Blackwood licked dry lips. "And Debi?"
"Debi knows." The older man reseated himself heavily. "She'll live with me, of course. I've already told my wife to expect us. She'll need family around her now."
"I agree." Harrison manfully attempted to stifle a yawn but it escaped anyway, making him realize just how weary he was. "I'm going to need a nap pretty soon."
"I should be going anyway." Wilson stood and headed for the door, followed a pace behind by the blonde sergeant. "Get some rest, gentlemen."
"But, General, your report?" Ironhorse started to stand, unwittingly using his more injured arm for support. He sat down again suddenly, loosing an oath.
"You should have taken that shot," Harrison commented dryly, feeling very little pain -- or anything else -- himself.
Wilson cocked a brow. "What shot?"
"Pain killer, General. It seems the good Colonel is going the stoic route." Ironhorse sent him a murderous glare which he blithely ignored. "Now as for myself, I've had a better time in the '60's; however, I don't object to a nice, legal...."
"Will you can it, Blackwood," the indian growled. "Good thing I'm getting out of here this afternoon; two days of listening to you babble, and they'd have to transfer me to a room with some padding."

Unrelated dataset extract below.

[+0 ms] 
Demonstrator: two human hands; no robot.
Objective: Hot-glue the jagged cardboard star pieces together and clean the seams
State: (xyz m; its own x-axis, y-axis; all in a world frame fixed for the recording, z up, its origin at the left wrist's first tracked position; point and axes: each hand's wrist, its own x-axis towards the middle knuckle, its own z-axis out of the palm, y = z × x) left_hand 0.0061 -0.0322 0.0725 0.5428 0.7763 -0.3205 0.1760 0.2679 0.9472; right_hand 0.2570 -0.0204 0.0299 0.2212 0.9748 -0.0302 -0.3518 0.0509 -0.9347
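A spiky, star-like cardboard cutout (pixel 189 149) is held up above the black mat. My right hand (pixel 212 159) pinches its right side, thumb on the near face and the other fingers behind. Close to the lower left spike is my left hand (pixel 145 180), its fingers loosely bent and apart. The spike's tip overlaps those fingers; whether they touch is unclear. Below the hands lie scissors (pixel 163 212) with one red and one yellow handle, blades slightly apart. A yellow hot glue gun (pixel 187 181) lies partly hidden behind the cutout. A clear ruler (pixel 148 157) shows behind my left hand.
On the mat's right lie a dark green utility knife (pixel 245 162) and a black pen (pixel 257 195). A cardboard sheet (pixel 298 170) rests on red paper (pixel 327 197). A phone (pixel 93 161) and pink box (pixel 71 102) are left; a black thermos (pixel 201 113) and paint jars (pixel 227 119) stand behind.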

"Just trying to make conversation." Harrison winked at the blond sergeant. She scowled. He sighed and gave up. Bunch of dead heads.
Inured by now to such arguments, Hank Wilson resumed his short trek to the door. "Come along, Coleman. These men need their rest. I'll arrange for someone to pick you up this afternoon, Paul; you can make your report over dinner tonight." With that they were gone leaving a vacuum in their wake.
"The General certainly knows how to get things accomplished," Harrison noted, unnaturally amused by a blob of pink plaster on the wall. Dead silence greeted the observation. "Come on, Ironhorse, you're not going to sulk, are you? Not when I heard a whole new batch of jokes...."
"Can it, Blackwood," Ironhorse repeated, turning his back.
Harrison fell quiet, not in a laughing mood anyway but willing to say anything to break the cloying silence that hung over the room. At this rate, he reflected wryly, it won't be the Colonel who needs a padded room, it'll be me.